American John Reilly (Jeffrey Combs) inherits a slightly decrepit Italian castle, as we all have at some point in our lives. The plan is to comb through the castle for salable items, create an inventory for the lawyer, and then head back to America; in the meantime, he has plenty of time to mull over how his drunk driving cost him his young son’s life and his teenage daughter’s sight and may yet cost him his marriage. His wife, Susan (Barbara Crampton), doesn’t want to leave him, but she can’t bring herself to forgive him, either. They’re both overprotective of their capable daughter Rebecca (Jessica Dollarhide), hampering her from any independence while she tries to learn how to deal with her newly acquired disability. The whole situation makes the castle into a simmering morass of guilt, resentment, frustration, and uncertainty.
And then, of course, there’s the chained-up man in the basement. In a stellar opening sequence, we see the old duchess, Reilly’s aunt, preparing a meager meal and taking it down the stairs, eagerly trailed by a cat. She opens a metal door and puts the plate down; the cat immediately descends upon the slices of sausage. The duchess beats a mostly-unseen figure with a cat-o’-nine-tails studded with broken glass while he wails in terror and pain. Then she leaves him his meal–already partly gnawed-on by the cat–and exits the movie via an all-too-painless heart attack.

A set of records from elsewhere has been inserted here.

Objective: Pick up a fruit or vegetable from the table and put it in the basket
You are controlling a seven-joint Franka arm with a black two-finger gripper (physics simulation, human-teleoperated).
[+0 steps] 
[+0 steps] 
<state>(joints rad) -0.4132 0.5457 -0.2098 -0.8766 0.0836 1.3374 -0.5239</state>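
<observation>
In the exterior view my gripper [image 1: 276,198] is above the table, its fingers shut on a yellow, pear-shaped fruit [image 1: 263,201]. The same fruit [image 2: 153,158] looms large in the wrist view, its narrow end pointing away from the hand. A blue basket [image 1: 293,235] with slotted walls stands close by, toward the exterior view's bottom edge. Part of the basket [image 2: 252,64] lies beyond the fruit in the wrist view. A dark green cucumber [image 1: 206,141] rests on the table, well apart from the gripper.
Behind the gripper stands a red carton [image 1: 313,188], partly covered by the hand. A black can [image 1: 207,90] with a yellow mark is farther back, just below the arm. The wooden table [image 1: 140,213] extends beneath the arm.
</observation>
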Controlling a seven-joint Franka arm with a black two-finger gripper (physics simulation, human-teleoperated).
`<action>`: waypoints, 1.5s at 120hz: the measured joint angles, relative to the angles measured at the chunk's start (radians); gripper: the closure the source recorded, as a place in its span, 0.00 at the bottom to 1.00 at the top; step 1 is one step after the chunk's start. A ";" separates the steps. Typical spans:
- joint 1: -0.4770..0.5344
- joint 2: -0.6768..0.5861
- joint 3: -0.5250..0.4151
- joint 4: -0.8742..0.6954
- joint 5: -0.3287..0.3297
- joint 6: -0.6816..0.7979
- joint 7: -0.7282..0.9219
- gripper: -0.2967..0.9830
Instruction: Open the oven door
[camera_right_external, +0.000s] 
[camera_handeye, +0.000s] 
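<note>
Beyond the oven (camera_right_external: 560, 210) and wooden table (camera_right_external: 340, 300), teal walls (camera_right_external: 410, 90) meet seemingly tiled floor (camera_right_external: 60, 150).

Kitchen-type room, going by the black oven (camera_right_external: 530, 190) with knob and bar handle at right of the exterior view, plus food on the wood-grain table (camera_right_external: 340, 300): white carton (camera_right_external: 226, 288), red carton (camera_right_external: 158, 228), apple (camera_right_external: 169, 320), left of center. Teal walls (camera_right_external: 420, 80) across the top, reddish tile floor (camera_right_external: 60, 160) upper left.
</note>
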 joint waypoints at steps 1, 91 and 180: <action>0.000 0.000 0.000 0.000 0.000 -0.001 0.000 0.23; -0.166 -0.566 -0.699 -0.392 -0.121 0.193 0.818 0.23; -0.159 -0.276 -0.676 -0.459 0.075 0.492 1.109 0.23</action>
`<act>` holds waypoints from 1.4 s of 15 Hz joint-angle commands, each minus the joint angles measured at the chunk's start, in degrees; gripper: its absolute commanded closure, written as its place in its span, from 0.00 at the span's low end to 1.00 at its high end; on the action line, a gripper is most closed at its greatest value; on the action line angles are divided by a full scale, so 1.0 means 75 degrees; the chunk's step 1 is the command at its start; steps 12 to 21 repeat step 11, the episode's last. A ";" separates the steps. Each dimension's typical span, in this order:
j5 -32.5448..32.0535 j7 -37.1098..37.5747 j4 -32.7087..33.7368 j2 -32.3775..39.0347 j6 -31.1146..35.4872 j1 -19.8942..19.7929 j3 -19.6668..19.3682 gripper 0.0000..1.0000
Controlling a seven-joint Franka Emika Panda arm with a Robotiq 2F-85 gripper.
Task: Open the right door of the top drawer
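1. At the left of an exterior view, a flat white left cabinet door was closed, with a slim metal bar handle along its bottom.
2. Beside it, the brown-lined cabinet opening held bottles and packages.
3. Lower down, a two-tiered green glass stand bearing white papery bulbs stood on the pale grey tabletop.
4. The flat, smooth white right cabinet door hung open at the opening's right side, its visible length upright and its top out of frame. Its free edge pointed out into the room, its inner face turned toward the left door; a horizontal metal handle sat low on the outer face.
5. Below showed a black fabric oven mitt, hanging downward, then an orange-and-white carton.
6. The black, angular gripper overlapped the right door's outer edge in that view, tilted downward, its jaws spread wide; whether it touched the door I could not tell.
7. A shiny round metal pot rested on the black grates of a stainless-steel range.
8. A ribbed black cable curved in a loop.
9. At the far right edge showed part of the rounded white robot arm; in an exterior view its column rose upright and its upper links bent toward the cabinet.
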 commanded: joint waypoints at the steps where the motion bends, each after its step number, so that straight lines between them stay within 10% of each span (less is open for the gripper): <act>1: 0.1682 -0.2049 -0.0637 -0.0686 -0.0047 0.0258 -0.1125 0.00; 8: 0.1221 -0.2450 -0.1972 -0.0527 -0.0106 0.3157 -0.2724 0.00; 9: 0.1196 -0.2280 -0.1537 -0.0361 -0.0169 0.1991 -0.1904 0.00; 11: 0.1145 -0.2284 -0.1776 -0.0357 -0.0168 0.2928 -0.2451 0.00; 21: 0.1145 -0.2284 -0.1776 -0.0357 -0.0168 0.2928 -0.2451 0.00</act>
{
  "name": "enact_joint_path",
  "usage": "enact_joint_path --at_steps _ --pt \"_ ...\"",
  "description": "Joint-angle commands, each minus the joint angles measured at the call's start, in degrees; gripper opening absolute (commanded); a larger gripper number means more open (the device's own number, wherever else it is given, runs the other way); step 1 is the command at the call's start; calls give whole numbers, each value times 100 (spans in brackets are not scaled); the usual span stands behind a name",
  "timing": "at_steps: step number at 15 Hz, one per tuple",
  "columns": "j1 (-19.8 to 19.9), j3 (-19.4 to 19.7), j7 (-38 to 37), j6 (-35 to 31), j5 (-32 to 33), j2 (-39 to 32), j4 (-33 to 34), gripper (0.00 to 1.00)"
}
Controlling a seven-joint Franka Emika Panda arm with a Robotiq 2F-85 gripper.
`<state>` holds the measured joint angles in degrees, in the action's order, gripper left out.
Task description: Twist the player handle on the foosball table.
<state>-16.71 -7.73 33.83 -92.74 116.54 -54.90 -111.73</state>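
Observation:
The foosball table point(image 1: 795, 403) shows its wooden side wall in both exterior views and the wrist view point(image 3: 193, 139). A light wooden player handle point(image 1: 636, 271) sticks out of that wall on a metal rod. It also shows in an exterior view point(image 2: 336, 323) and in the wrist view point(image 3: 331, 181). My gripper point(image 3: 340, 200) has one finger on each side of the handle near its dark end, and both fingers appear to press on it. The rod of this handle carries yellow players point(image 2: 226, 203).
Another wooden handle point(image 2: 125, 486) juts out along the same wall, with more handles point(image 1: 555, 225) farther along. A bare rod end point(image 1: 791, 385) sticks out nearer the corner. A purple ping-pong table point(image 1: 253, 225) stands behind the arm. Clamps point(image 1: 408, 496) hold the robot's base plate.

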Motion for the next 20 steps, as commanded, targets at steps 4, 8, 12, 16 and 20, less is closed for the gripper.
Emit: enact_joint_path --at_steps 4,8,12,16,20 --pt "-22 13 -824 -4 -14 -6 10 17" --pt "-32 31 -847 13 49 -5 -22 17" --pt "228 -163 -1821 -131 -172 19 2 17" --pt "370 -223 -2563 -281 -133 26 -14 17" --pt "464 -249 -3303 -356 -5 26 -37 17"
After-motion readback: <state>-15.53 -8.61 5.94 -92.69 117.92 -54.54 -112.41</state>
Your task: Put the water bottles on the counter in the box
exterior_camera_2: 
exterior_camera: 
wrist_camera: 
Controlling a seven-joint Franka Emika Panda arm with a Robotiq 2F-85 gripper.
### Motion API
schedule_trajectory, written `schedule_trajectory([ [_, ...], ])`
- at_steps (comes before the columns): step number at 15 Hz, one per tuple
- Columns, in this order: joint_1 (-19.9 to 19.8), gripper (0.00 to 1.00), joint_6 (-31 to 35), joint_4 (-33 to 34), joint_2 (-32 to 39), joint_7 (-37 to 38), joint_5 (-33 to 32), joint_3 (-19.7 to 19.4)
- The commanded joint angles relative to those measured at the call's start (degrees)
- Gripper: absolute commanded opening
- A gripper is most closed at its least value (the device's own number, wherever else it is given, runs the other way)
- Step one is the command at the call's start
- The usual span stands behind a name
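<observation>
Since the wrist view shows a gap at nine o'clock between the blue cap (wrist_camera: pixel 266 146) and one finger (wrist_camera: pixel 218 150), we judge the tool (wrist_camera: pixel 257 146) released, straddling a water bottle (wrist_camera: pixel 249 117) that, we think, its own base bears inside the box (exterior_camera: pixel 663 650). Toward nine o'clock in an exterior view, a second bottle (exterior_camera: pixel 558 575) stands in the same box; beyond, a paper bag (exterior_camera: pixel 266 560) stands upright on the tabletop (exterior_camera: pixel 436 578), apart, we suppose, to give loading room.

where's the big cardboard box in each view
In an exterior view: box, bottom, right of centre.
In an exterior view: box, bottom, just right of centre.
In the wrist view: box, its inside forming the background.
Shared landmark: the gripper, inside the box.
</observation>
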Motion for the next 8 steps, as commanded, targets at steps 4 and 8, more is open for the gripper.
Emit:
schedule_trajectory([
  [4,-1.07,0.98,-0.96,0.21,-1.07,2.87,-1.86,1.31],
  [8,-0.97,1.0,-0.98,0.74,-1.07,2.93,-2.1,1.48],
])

Rebecca inadvertently discovers the man in the basement, though she can’t identify him and no one believes her about there being someone else in the castle. Inspired to live–and given strength by a delicious meal of raw cat–the man tears his own thumb off to break free of his manacles, and that’s when the movie really gets going.
The figure in the basement is played by Jonathan Fuller, and despite layers and layers of disfiguring makeup, Fuller manages to give a genuine performance, one that’s both touching and terrifying. The freak isn’t inherently cruel, just maddened from a lifetime of seclusion and abuse, and largely uncomprehending. His violence is visceral, intense, and repulsive, but it stems from understandable motivations and misconceptions, and his origin story has the cadence of a Greek tragedy. The combination of empathy and over-the-top horror is something Castle Freak does bizarrely well. Ultimately, Stuart Gordon crafts a film with brutal and sexually violent murder that still respects the dignity and humanity of its female characters, a film about an American family moving into the midst of Old World sins and debauchery that makes its Italian characters particular and grounded, and a film that juggles both pitch-black bleakness and awesome creature effects.
Castle Freak seems to have taken a hit on its initial release for not having the comedic streak of Gordon’s other films, but it’s well-worth seeking out this dark little gem.
Castle Freak is available streaming on Shudder.